This article originally appeared in Asia Times.
Usually at this time of year during the dry season in northern Thailand, the Mekong River recedes, and sand and pebble beaches appear. Covering the pebbles, through the clear and shallow water, one can see the pale green kai, a river weed of the Mekong. This sight is a signal to women in communities along the Mekong near the Thai- Laotian border to wade into the water to collect kai, which they dry, feed to their families, and sell at the market.
But this year the Mekong levels surged instead of falling, rising nearly 2 meters, because of a cascade of hydroelectric mega dams operating upstream. The sudden rise in water levels prevented the once-abundant kai harvest upon which local women depend.
This experience, and the loss of vital river-based resources, is not unique to the women farming on the Thai-Laotian border. This International Women’s Day (March 8), women around the world who depend upon and steward the world’s freshwater resources are facing similar threats as they reckon with longstanding gender inequities in decision-making on water control and management.
Perhaps nowhere is the fight so dire than in the Congo basin, where plans are advancing to build the Grand Inga hydropower project, which if completed will be the largest dam in history. Congolese activists like Blandine Bonianga of the local group Femmes Solidaires (FESO) have helped to slow its progress and call global attention to the ruinous impacts of the proposed project.
According to an International Rivers analysis, the dam would stand to plunge the Democratic Republic of Congo into debt, costing the country nearly US$22 billion over the next 35 years. Bonianga and the thousands of women who lost their livelihoods, homes, and access to water to two prior mega dams on the Inga Falls are part of a last line of resistance. They’re familiar with the empty promises that are now resurfacing like the provision of electricity to those in the region.
In the most likely scenario, 88% of the dam’s energy would go to South Africa while local people in the DRC continue to face chronic lack of access to electricity. “Communities understand the threat to their environment is not only ecological and geographical, but also economic and cultural,” Bonianga noted.
The role of female activists and environmentalists in addressing threats to rivers is spanning the globe. In Chile, women are playing a critical role in advancing legal protection for some of the world’s most pristine, scenic, and free-flowing rivers. Such legislation would set significant regional and global precedent in pre-emptively protecting rivers, as well as the ecosystems and communities that depend on them.

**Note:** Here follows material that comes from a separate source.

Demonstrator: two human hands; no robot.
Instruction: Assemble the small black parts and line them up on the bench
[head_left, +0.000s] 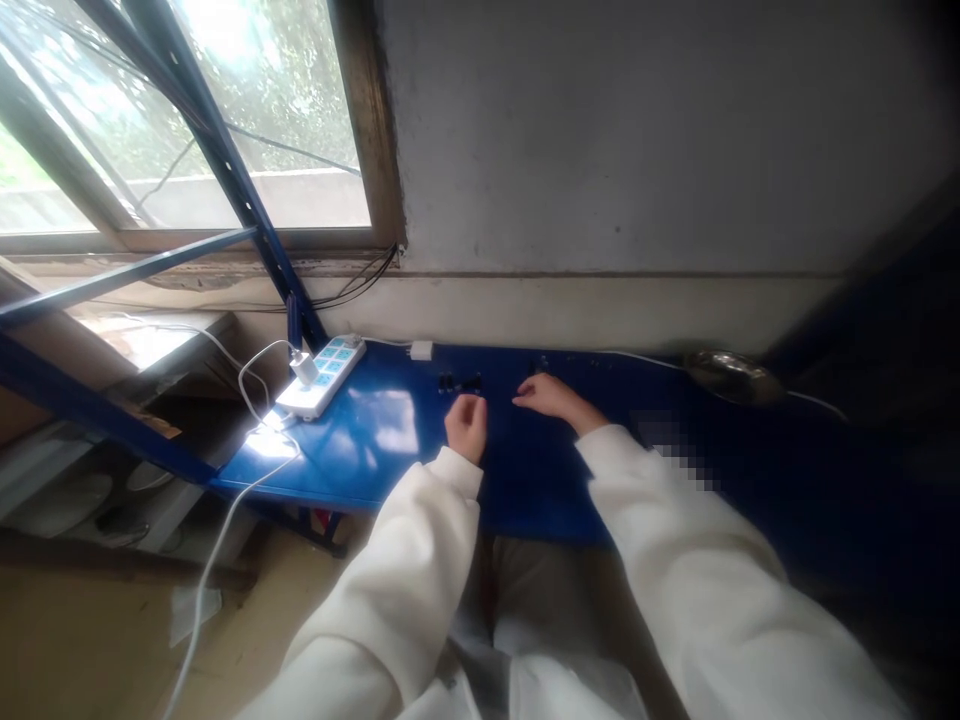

This type of progress stands on the shoulders of female environmental defenders like Berta Caceras, who was murdered in 2016 in the struggle to prevent the Agua Zarca dam in Honduras. Berta’s fight to prevent the degradation of ecosystems sacred to the indigenous Lenca people remains a disturbing reminder of the perils women face in advocating for greater say in decision-making around natural resources.
In spite of these threats, women are rising to the challenge. This week, women from around the globe are converging in Nepal to chart a new course as part of the first-ever international Women and Rivers Congress. At issue for those attending is the irreconcilable fact that while women play a primary role in defending and stewarding water and other natural resources, they are woefully under-represented when it comes to their governance.
A scant 7% of all ministers of water and natural resources globally are women. Women are also under-represented in the private and financial sectors, and therefore in investment decisions affecting rivers. In the hydropower industry, women comprise less than 20% of the workforce globally, with few women holding senior management roles. The Congress aims to set a new direction for the future and empower women to raise their voices on behalf of our globally beleaguered freshwater resources.
‘Our success has shown that one woman can influence policy. Moreover, in civil society in China, women can sometimes be more influential than men. The river is flowing freely due to nature; it became colorful and spiritual because of women’
The tide is turning, but change requires new ways of valuing rivers and other natural resources. For example, the Nu-Salween River, originating from the same source as the Mekong on the Tibetan Plateau, is one of the last remaining free-flowing rivers in Asia. In 2016, plans for a 13-dam cascade project on the Nu River (Nujiang) in China’s Yunnan province were shelved after a sustained campaign spearheaded by journalist and environmentalist Wang Yongchen.
Recounting her experiences, Wang said: “Our success has shown that one woman can influence policy. Moreover, in civil society in China, women can sometimes be more influential than men. The river is flowing freely due to nature; it became colorful and spiritual because of women.”
On the Mekong, the kai harvest may never return as before. In this way, women’s traditions and sources of income become unrecognized collateral damage in the development of water infrastructure.
Dr Kanokwan Manorom, of Ubon Ratchathani University in Thailand, has spent years studying gender and development issues in the Mekong basin. She explains that the value accorded to increasingly scarce resources such as weeds, water and fish – fundamental to local well-being – continues to be determined by a dominant development model that views them as just another economic input.
“For too long, patriarchal and profit-driven development has deprived women of their many rights, aided and abetted by asymmetries of power,” Dr Kanokwan said. “It is time to turn things around.”
Maureen Harris is the Southeast Asia Program Director at International Rivers.